ASSIGNMENT => Wherever the line with "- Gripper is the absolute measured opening" sits in the listing below, transcribe from it up to and including the line with "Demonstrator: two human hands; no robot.", exactly, and leave the remaining lines out.

SOURCE MATERIAL =>
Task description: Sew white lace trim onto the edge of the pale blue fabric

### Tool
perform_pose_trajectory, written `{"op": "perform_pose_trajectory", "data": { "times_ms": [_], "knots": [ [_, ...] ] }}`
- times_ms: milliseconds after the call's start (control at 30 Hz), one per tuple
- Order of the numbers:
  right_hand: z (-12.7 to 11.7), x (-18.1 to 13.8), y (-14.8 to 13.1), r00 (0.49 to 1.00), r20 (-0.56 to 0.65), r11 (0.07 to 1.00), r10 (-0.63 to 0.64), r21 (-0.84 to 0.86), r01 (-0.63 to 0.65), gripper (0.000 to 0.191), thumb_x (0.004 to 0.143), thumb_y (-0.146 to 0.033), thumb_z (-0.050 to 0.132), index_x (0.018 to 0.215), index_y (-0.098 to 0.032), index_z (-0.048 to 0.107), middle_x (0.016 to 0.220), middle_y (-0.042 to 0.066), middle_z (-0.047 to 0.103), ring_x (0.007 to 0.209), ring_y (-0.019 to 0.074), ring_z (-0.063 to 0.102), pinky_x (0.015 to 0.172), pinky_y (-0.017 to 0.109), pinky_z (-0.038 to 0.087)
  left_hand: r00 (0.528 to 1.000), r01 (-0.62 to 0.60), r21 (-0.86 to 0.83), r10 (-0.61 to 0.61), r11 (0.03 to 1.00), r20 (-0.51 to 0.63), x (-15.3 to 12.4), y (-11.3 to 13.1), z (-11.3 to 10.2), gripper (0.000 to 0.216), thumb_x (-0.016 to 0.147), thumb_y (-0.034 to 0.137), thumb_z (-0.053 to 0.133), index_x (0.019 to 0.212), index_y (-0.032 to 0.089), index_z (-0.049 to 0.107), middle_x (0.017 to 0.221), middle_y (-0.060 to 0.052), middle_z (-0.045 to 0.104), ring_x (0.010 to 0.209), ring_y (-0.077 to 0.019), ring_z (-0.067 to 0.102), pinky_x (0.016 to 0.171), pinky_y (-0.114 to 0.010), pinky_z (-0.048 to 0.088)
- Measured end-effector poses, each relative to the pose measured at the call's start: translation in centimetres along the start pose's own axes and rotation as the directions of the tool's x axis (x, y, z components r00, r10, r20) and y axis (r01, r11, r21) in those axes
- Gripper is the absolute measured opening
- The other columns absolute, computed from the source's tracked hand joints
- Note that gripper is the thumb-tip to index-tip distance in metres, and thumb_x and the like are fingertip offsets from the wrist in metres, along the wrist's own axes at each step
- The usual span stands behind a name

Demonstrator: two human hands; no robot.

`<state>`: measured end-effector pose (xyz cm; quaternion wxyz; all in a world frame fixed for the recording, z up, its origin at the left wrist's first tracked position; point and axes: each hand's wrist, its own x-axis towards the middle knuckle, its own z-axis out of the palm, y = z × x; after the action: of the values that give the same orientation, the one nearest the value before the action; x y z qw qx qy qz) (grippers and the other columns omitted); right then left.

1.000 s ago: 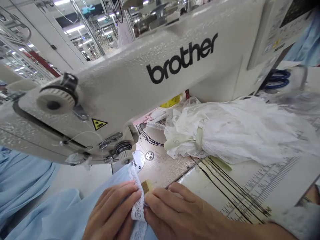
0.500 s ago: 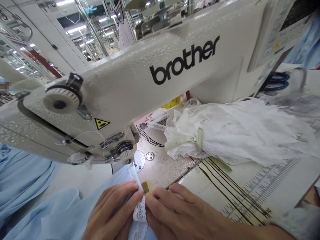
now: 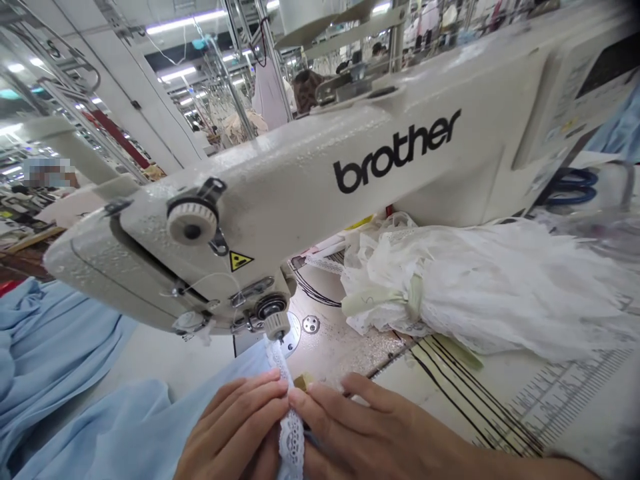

REPLY =>
- Gripper is the absolute measured opening
- The other columns absolute, computed from the source's tracked hand joints
- Note that gripper is the thumb-tip to index-tip distance in metres, and thumb_x and the like are fingertip offsets from the wrist in metres, along the wrist's own axes at each step
- The usual span stands behind a name

Demonstrator: two human hands; no robot.

This completes the response to the exercise.